> [Task instructions]:
Any pictures should be dropped; everything else in the records is to be returned exactly.
------ Dataset entries ------
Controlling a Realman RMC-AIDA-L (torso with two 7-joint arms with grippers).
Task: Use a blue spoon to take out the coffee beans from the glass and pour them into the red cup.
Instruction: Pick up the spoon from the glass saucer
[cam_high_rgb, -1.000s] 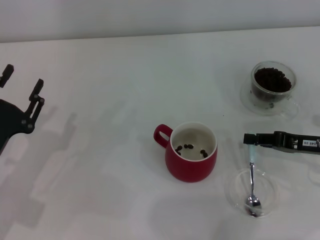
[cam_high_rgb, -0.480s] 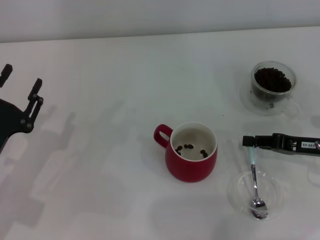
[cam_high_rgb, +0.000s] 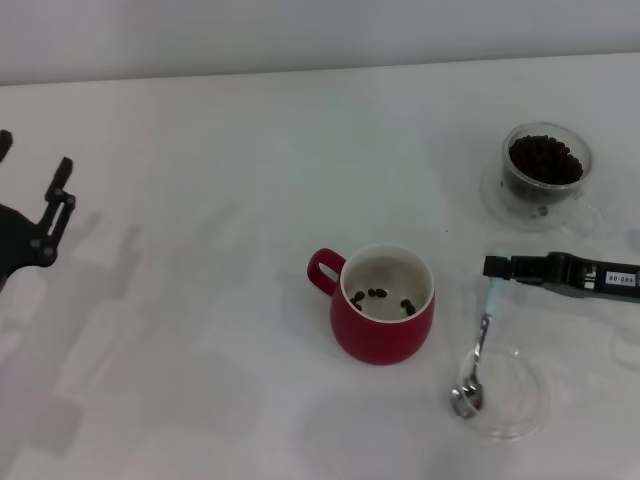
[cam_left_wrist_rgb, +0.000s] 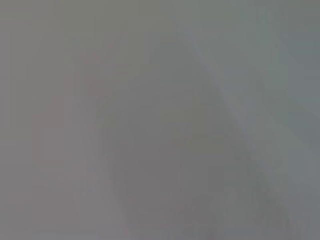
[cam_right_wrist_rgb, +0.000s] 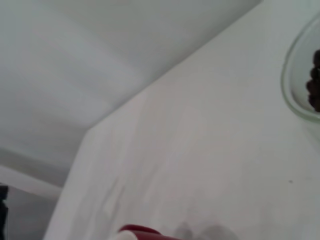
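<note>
— Where's your right gripper (cam_high_rgb: 494, 270)?
— Low, level, pinching the blue spoon (cam_high_rgb: 478, 350); bowl on the clear dish (cam_high_rgb: 520, 410), beside the red cup (cam_high_rgb: 383, 318).
— Room?
— Open white table (cam_high_rgb: 220, 230) leftward; your left gripper (cam_high_rgb: 30, 170) waits spread at the edge.

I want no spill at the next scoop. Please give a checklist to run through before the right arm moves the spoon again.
1. Right gripper holds spoon by its blue handle: ok.
2. Spoon bowl free of beans: cannot tell.
3. Spoon clear of the clear dish: not ok, its bowl hangs at the dish rim.
4. Glass upright, beans inside: ok.
5. Red cup upright, open: ok.
6. Left gripper away at the table's left: ok.
</note>
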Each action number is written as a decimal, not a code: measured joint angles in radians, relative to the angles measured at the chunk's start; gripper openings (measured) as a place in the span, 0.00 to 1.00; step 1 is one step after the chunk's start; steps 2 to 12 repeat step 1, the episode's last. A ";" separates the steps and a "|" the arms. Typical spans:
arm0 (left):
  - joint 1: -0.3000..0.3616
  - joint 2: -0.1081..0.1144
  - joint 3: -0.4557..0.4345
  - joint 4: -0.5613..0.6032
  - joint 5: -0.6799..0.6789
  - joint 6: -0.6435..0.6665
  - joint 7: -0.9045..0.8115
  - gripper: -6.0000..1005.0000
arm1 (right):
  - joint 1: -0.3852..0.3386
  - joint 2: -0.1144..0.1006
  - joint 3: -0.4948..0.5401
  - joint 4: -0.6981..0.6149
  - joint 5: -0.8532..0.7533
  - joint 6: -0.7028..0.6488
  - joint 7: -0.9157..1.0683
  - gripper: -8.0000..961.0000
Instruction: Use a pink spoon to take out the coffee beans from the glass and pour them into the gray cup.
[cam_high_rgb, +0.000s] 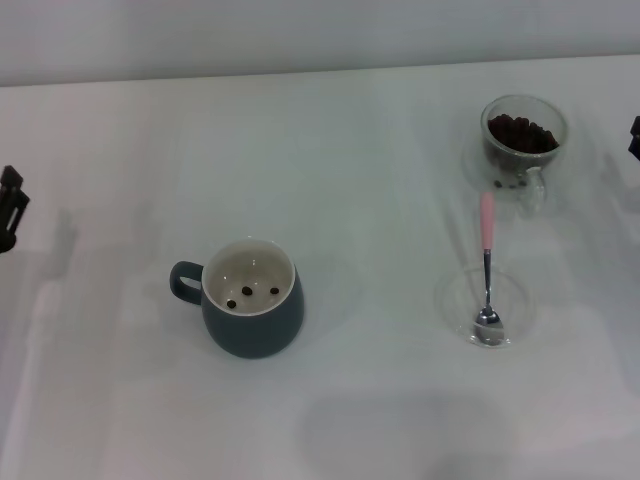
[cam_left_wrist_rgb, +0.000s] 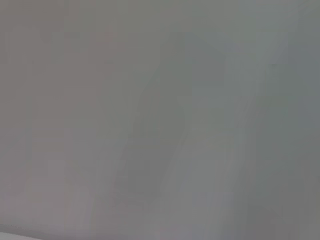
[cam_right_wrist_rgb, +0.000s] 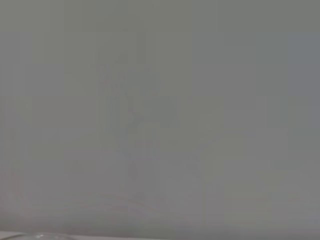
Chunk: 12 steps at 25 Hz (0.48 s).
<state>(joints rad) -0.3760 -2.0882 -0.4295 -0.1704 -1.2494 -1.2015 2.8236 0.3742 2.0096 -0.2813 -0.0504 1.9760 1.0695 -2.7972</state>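
Note:
In the head view the gray cup (cam_high_rgb: 250, 298) stands left of centre, handle to the left, with three coffee beans (cam_high_rgb: 247, 292) on its off-white bottom. The glass (cam_high_rgb: 522, 140) stands at the far right, filled with dark coffee beans (cam_high_rgb: 522, 133). The pink spoon (cam_high_rgb: 487, 270) lies in front of it, its silver bowl resting in a shallow clear glass dish (cam_high_rgb: 512, 290), its pink handle pointing toward the glass. My left gripper (cam_high_rgb: 10, 208) shows at the left edge and my right gripper (cam_high_rgb: 634, 137) at the right edge, both away from the objects.
Everything sits on a white table (cam_high_rgb: 380, 180). Both wrist views show only the pale table surface. A clear rim shows at the edge of the right wrist view (cam_right_wrist_rgb: 40, 236).

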 joint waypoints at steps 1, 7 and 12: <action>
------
> [Solution]:
Controlling a Realman RMC-AIDA-L (torso with two 7-joint arms with grippers).
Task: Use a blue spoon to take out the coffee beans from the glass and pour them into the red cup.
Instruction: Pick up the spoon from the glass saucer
[cam_high_rgb, -1.000s] 
[cam_high_rgb, -0.480s] 
[cam_high_rgb, +0.000s] 
[cam_left_wrist_rgb, +0.000s] 
[cam_right_wrist_rgb, +0.000s] 
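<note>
— Where's your right gripper (cam_high_rgb: 494, 270)?
— Low, level, pinching the blue spoon (cam_high_rgb: 478, 350); bowl on the clear dish (cam_high_rgb: 520, 410), beside the red cup (cam_high_rgb: 383, 318).
— Room?
— Open white table (cam_high_rgb: 220, 230) leftward; your left gripper (cam_high_rgb: 30, 170) waits spread at the edge.

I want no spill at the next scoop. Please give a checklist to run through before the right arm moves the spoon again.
1. Right gripper holds spoon by its blue handle: ok.
2. Spoon bowl free of beans: cannot tell.
3. Spoon clear of the clear dish: not ok, its bowl hangs at the dish rim.
4. Glass upright, beans inside: ok.
5. Red cup upright, open: ok.
6. Left gripper away at the table's left: ok.
</note>
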Each action number is written as a decimal, not a code: measured joint angles in radians, relative to the angles measured at the chunk's start; gripper openings (measured) as a place in the span, 0.00 to 1.00; step 1 is one step after the chunk's start; steps 2 to 12 repeat step 1, the episode's last. A ";" separates the steps and a "|" the arms. Typical spans:
arm0 (left):
  - joint 1: -0.3000..0.3616
  - joint 2: -0.1081..0.1144
  - joint 3: -0.4557..0.4345
  - joint 4: -0.5613..0.6032
  - joint 5: -0.6799..0.6789
  - joint 6: -0.6435..0.6665
  - joint 7: -0.9045..0.8115
  - gripper: -6.0000..1005.0000
arm1 (right):
  - joint 1: -0.3852..0.3386
  - joint 2: -0.1144..0.1006
  - joint 3: -0.4948..0.5401
  - joint 4: -0.6981..0.6149
  - joint 5: -0.8532..0.7533
  - joint 6: -0.7028..0.6488
  - joint 7: -0.9157..1.0683
  - gripper: -8.0000..961.0000
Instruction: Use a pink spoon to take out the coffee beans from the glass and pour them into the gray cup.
[cam_high_rgb, +0.000s] 
[cam_left_wrist_rgb, +0.000s] 
[cam_right_wrist_rgb, +0.000s] 
Chunk: 12 steps at 25 Hz (0.48 s).
<state>(joints rad) -0.3760 -2.0882 -0.4295 -0.1704 -1.2494 -1.2015 2.8236 0.3742 2.0096 -0.2813 -0.0504 1.9760 1.0695 -2.7972</state>
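Note:
In the head view the gray cup (cam_high_rgb: 250, 298) stands left of centre, handle to the left, with three coffee beans (cam_high_rgb: 247, 292) on its off-white bottom. The glass (cam_high_rgb: 522, 140) stands at the far right, filled with dark coffee beans (cam_high_rgb: 522, 133). The pink spoon (cam_high_rgb: 487, 270) lies in front of it, its silver bowl resting in a shallow clear glass dish (cam_high_rgb: 512, 290), its pink handle pointing toward the glass. My left gripper (cam_high_rgb: 10, 208) shows at the left edge and my right gripper (cam_high_rgb: 634, 137) at the right edge, both away from the objects.
Everything sits on a white table (cam_high_rgb: 380, 180). Both wrist views show only the pale table surface. A clear rim shows at the edge of the right wrist view (cam_right_wrist_rgb: 40, 236).
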
 joint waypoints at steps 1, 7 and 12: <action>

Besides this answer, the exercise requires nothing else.